Buraya ne yazsam bilmiyorum, beğenecek misiniz beğenmeyecek misiniz onu da bilmiyorum. Ama beğeneceğinizi umuyorum, hatalarım elbet olacaktır. Hatalarımın olduğu kısımlarda yazar benim gelişmeme yardım ederseniz çok sevineceğim.✨Hadi başlayın o vakit, iyi okumalar.🍾
• ÇİRKİN AŞK •
Bir sürü dostum içinde elbet düşmanım olacak; ama nerden bilebilirdim ki onca düşmanım içinde beni dostum vuracak.
•Gorki
BÖLÜM 1 •
Hayat acımasızdı, hayat herkese adil değildi. Bazı çocuklar güle oynarken bazılarımız ise büyüklerin yaptığı hataların bedelini öderdi, ödetmek zorunda kalırlardı.

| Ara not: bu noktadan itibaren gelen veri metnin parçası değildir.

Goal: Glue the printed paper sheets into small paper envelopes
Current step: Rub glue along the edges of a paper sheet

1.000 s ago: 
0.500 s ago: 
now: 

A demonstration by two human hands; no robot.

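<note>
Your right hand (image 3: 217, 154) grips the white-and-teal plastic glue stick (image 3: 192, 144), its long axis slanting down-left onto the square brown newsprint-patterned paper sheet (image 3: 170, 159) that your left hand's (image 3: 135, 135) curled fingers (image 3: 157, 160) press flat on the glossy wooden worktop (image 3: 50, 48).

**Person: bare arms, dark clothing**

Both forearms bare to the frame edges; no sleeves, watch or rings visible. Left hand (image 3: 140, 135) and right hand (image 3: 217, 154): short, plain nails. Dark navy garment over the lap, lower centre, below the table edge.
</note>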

Küçük bir yaştaydım o zamanlar, kendi kişiliğimden, soyadımdan uzaklaştırıldığım o gün.
Ben yedi yaşımdan beri intikamla büyütülmüş bir çocuktum, ailemden uzakta ama uzakta olmam onları engellememişti. Kolumu kaldırarak bileğimdeki saate baktım, beni sokağa bırakmadan önce takmışlardı bu saati.
Bir anda bedenime sarılan kollarla irkilerek başımı arkaya çevirdim, "ne yapıyor abisinin kar tanesi?"

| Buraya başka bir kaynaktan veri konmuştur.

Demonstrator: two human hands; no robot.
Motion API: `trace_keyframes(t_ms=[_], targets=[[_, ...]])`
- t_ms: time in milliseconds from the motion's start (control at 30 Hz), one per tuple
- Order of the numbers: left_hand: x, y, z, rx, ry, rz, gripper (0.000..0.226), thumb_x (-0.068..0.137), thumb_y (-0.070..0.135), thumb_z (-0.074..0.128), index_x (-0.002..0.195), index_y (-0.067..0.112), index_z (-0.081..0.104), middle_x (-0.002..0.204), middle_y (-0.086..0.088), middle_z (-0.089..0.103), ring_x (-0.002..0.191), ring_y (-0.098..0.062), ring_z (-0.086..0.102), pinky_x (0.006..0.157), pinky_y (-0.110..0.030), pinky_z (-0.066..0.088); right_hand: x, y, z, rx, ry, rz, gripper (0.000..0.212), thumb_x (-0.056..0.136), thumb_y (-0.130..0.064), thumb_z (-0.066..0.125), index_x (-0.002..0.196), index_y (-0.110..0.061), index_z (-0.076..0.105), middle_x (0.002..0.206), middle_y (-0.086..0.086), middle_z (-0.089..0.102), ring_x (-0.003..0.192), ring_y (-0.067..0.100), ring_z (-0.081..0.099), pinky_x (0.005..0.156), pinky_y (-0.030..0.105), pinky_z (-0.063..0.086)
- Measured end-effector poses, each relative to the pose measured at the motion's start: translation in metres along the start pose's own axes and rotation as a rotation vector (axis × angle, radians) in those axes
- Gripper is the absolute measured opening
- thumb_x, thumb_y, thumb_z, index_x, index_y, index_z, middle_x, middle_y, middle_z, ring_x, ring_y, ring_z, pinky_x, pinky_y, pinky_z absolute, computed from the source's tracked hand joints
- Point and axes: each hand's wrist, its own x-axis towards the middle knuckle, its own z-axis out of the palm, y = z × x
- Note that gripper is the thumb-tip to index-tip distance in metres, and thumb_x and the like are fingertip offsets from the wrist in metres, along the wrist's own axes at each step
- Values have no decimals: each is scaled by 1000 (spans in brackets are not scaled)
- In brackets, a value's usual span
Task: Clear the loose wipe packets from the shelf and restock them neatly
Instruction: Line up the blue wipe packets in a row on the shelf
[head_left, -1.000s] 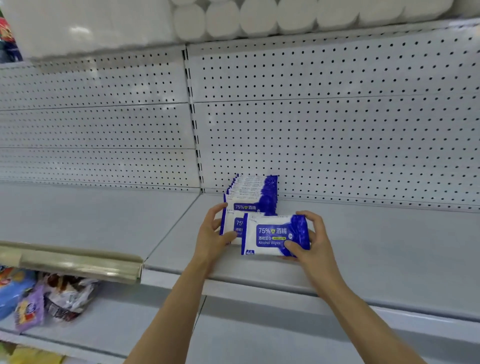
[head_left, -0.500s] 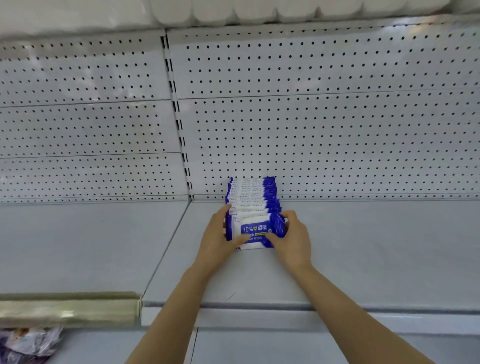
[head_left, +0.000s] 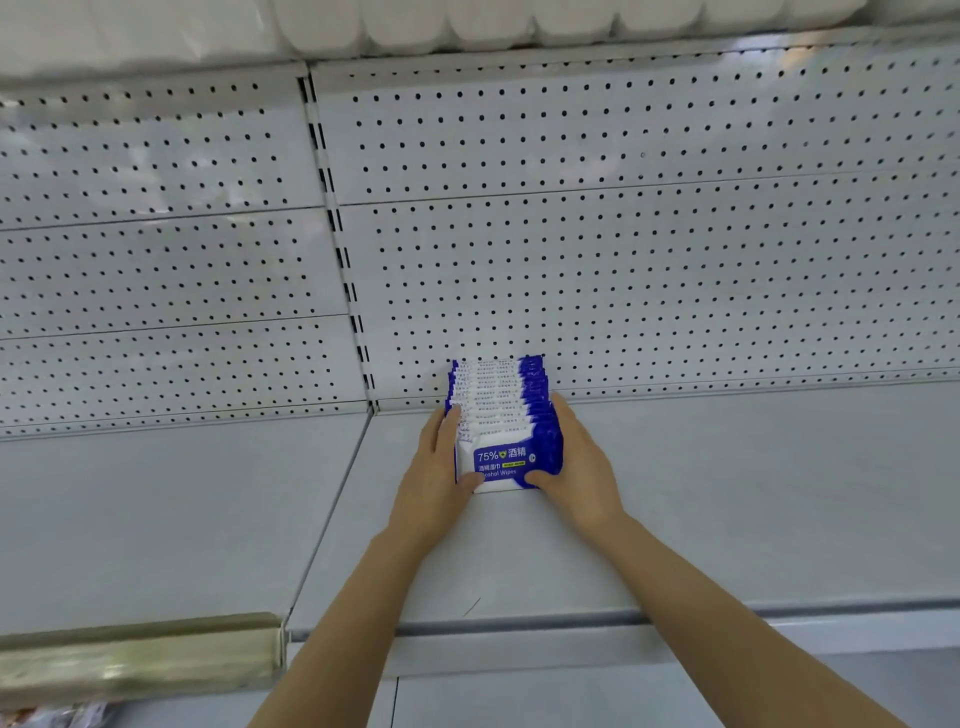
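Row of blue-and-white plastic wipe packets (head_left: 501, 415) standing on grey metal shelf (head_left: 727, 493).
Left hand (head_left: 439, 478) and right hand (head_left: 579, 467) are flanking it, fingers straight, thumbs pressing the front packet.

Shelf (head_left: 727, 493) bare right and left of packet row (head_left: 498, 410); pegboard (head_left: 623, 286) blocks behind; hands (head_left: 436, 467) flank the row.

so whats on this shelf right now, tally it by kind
Row of wipe packets, standing on edge: 1 row; the packets behind the front one overlap too closely to count.
Hands on the row: 2, left hand and right hand, flanking its sides.
Total: 3, counting the row as one, on the shelf.
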Motion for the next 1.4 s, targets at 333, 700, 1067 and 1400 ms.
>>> trace_keyframes(t_ms=[333,700,1067,1400], targets=[[7,4,-13,174,-70,-33,91,91,25,66,157,24,3,164,6,4,145,-17,25,104,-34,39,4,13,7,-209,-24,-79,100,77,-30,76,154,-29,14,158,-10,24,137,16,37,94,39,50],[-5,3,-20,169,-64,10,101,81,31,77,156,33,8,164,8,8,138,-14,37,94,-31,46,-8,11,9,-433,126,-269,94,68,-31,86,145,-5,40,149,15,42,135,33,43,105,46,42],[-19,16,-25,224,107,140,80,85,39,73,152,22,32,157,2,30,139,-20,32,109,-38,38,-33,4,-17,-428,254,-297,76,70,-31,85,134,-5,54,136,12,56,123,30,54,101,40,41],[-78,71,5,368,132,604,58,66,23,89,119,14,67,120,-5,66,105,-24,63,89,-35,53,-141,-8,-71,-502,388,-234,48,86,-43,60,121,-10,66,120,4,65,109,20,59,95,35,49]])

Her şey o kadar planlı olmuştu ki, her şey öylesine güzel kurulmuştu ki insanın aklına gelmeyecek şeylerdi. Beni sokağa bıraktıklarında, Karahanlı ailesine ulaşmamı sağlamışlardı. Her şey öyle planlıydı ki, kim anlardı benim şeytanların arasındaki asıl şeytan olduğumu?
"Daldın gittin, iyi misin?"
"Yorgunum."
"İçinden onları atmaya dahi çalışsan, düşünmüyorum dahi desen hala içinde bir yerlerdeler değil mi Efza?"
"Onlar benim içimde tek bir yere sahipler, kabuslarıma." Gülümseyerek ona döndüm, yanağına kocaman bir öpücük kondurarak geri çekilerek gözlerimi gözlerine diktim.
"Yani onu bunu konuşmayı bırakalım da, ablam hakkında konuşalım. Doğum günü yaklaşıyor biliyorsun." Dedim konuyu dağıtarak, ne yapmak istediğimi anlamıştı. Kaşları çatılmış nefesini bırakırken dudaklarımı bastırdım, beni seviyordu. Kardeşi gibi görüyor, koruyup kolluyordu.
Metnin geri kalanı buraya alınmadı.